▸ Work instructions
Nothing is to be altered; the data must be repeated exactly.

▸ Data section
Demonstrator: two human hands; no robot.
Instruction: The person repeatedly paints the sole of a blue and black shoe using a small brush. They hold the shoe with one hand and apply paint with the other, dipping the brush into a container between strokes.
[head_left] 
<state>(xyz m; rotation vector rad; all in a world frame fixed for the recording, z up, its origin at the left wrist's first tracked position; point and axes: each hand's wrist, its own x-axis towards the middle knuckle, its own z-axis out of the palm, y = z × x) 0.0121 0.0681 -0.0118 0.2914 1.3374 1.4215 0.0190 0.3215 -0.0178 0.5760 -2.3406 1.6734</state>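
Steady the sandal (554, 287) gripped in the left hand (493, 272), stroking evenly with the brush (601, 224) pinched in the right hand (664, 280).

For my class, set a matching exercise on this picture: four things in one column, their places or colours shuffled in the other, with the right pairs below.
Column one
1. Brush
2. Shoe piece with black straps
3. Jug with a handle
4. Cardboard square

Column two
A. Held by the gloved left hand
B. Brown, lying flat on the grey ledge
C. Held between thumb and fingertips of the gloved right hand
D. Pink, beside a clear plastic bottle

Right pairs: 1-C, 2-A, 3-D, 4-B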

▸ Answer area
Demonstrator: two human hands; no robot.
Instruction: The person repeatedly paints the sole of a blue and black shoe using a small brush. They hold the shoe with one hand and apply paint with the other, dipping the brush into a container between strokes.
[head_left] 
<state>(xyz m; rotation vector rad; all in a world frame fixed for the recording, z up, its origin at the left wrist's first tracked position; point and axes: each hand's wrist, its own x-axis towards the middle knuckle, its own z-axis out of the palm, y = z × x) 0.0121 0.0681 -0.0118 0.2914 1.3374 1.4215 0.0190 0.3215 -0.0178 0.5760 -2.3406 1.6734</state>
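Steady the sandal (554, 287) gripped in the left hand (493, 272), stroking evenly with the brush (601, 224) pinched in the right hand (664, 280).

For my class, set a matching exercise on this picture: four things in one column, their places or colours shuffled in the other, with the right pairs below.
Column one
1. Brush
2. Shoe piece with black straps
3. Jug with a handle
4. Cardboard square

Column two
A. Held by the gloved left hand
B. Brown, lying flat on the grey ledge
C. Held between thumb and fingertips of the gloved right hand
D. Pink, beside a clear plastic bottle

Right pairs: 1-C, 2-A, 3-D, 4-B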

This completes the output for the exercise.